BEGIN Data section
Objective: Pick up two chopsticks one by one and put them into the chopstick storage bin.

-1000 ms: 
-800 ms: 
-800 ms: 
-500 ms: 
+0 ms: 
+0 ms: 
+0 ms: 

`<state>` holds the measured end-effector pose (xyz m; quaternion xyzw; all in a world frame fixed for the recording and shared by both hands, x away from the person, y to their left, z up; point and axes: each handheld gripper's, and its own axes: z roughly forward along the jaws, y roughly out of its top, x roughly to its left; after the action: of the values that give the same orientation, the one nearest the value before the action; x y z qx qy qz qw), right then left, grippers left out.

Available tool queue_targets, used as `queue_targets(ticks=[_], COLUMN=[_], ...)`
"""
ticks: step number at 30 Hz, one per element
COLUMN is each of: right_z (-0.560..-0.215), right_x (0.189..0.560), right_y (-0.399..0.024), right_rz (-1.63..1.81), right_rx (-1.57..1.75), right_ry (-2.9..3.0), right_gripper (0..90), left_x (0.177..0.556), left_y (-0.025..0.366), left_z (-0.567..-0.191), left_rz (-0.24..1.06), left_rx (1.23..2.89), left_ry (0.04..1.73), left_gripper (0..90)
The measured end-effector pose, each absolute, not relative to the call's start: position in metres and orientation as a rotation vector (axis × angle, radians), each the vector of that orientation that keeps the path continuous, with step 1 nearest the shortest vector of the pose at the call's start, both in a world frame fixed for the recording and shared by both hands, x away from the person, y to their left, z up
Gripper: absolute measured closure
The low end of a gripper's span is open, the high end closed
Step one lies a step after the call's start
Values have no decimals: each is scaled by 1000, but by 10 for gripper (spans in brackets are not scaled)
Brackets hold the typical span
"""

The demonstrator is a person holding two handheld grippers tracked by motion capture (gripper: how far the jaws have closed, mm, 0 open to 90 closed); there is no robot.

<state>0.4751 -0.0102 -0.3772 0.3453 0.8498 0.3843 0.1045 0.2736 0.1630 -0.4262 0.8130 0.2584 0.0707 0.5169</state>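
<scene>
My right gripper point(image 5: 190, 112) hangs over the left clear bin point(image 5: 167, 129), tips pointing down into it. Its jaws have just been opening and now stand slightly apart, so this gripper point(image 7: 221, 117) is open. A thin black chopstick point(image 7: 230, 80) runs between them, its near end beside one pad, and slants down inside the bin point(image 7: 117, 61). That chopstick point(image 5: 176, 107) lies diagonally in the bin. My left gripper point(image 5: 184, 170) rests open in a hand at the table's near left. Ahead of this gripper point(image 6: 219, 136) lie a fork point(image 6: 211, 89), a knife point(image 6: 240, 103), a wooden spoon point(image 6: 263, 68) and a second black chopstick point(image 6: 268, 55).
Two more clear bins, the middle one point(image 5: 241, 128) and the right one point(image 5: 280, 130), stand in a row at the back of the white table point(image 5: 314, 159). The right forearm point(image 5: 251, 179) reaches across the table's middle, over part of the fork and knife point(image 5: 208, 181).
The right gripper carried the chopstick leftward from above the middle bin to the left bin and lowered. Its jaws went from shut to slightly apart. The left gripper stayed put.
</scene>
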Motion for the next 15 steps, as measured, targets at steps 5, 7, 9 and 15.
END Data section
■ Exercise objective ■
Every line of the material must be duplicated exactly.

■ Solution for this task ■
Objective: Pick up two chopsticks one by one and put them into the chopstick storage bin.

-1000 ms: 
-800 ms: 
-800 ms: 
-500 ms: 
+0 ms: 
+0 ms: 
+0 ms: 

`<state>` holds the measured end-effector pose (xyz m; quaternion xyzw; all in a world frame fixed for the recording and shared by both hands, x away from the person, y to their left, z up; point and axes: each handheld gripper's, and its own axes: z roughly forward along the jaws, y roughly out of its top, x roughly to its left; after the action: of the values that give the same orientation, the one nearest the value before the action; x y z qx qy qz qw), right then left, grippers left out.

Available tool queue_targets, used as `queue_targets(ticks=[_], COLUMN=[_], ...)`
"""
ticks: step number at 30 Hz, one per element
COLUMN is each of: right_z (-0.560..-0.215), right_x (0.189..0.560), right_y (-0.399..0.024), right_rz (-1.63..1.81), right_rx (-1.57..1.75), right_ry (-2.9..3.0), right_gripper (0..90), left_x (0.177..0.556), left_y (-0.025..0.366), left_z (-0.567..-0.191), left_rz (-0.24..1.06), left_rx (1.23..2.89), left_ry (0.04..1.73), left_gripper (0..90)
The measured end-effector pose, each absolute, not relative to the call's start: position in metres and orientation as a rotation vector (axis × angle, radians), each the vector of that orientation that keeps the path continuous, with step 1 nearest the shortest vector of the pose at the call's start, both in a world frame fixed for the recording and shared by both hands, x away from the person, y to their left, z up
Gripper: absolute measured closure
The low end of a gripper's span is open, the high end closed
Step one lies a step after the call's start
Values have no decimals: each is scaled by 1000, but by 10 for gripper (spans in brackets are not scaled)
Brackets hold the typical span
"""

The demonstrator is a person holding two handheld grippers tracked by motion capture (gripper: how far the jaws have closed, mm, 0 open to 90 closed); there is no robot.

<state>0.4751 -0.0102 -0.3772 0.3453 0.8498 0.3843 0.1045 0.2736 0.1630 -0.4262 0.8130 0.2584 0.0707 0.5169</state>
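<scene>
My right gripper point(image 5: 190, 112) hangs over the left clear bin point(image 5: 167, 129), tips pointing down into it. Its jaws have just been opening and now stand slightly apart, so this gripper point(image 7: 221, 117) is open. A thin black chopstick point(image 7: 230, 80) runs between them, its near end beside one pad, and slants down inside the bin point(image 7: 117, 61). That chopstick point(image 5: 176, 107) lies diagonally in the bin. My left gripper point(image 5: 184, 170) rests open in a hand at the table's near left. Ahead of this gripper point(image 6: 219, 136) lie a fork point(image 6: 211, 89), a knife point(image 6: 240, 103), a wooden spoon point(image 6: 263, 68) and a second black chopstick point(image 6: 268, 55).
Two more clear bins, the middle one point(image 5: 241, 128) and the right one point(image 5: 280, 130), stand in a row at the back of the white table point(image 5: 314, 159). The right forearm point(image 5: 251, 179) reaches across the table's middle, over part of the fork and knife point(image 5: 208, 181).
The right gripper carried the chopstick leftward from above the middle bin to the left bin and lowered. Its jaws went from shut to slightly apart. The left gripper stayed put.
</scene>
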Motion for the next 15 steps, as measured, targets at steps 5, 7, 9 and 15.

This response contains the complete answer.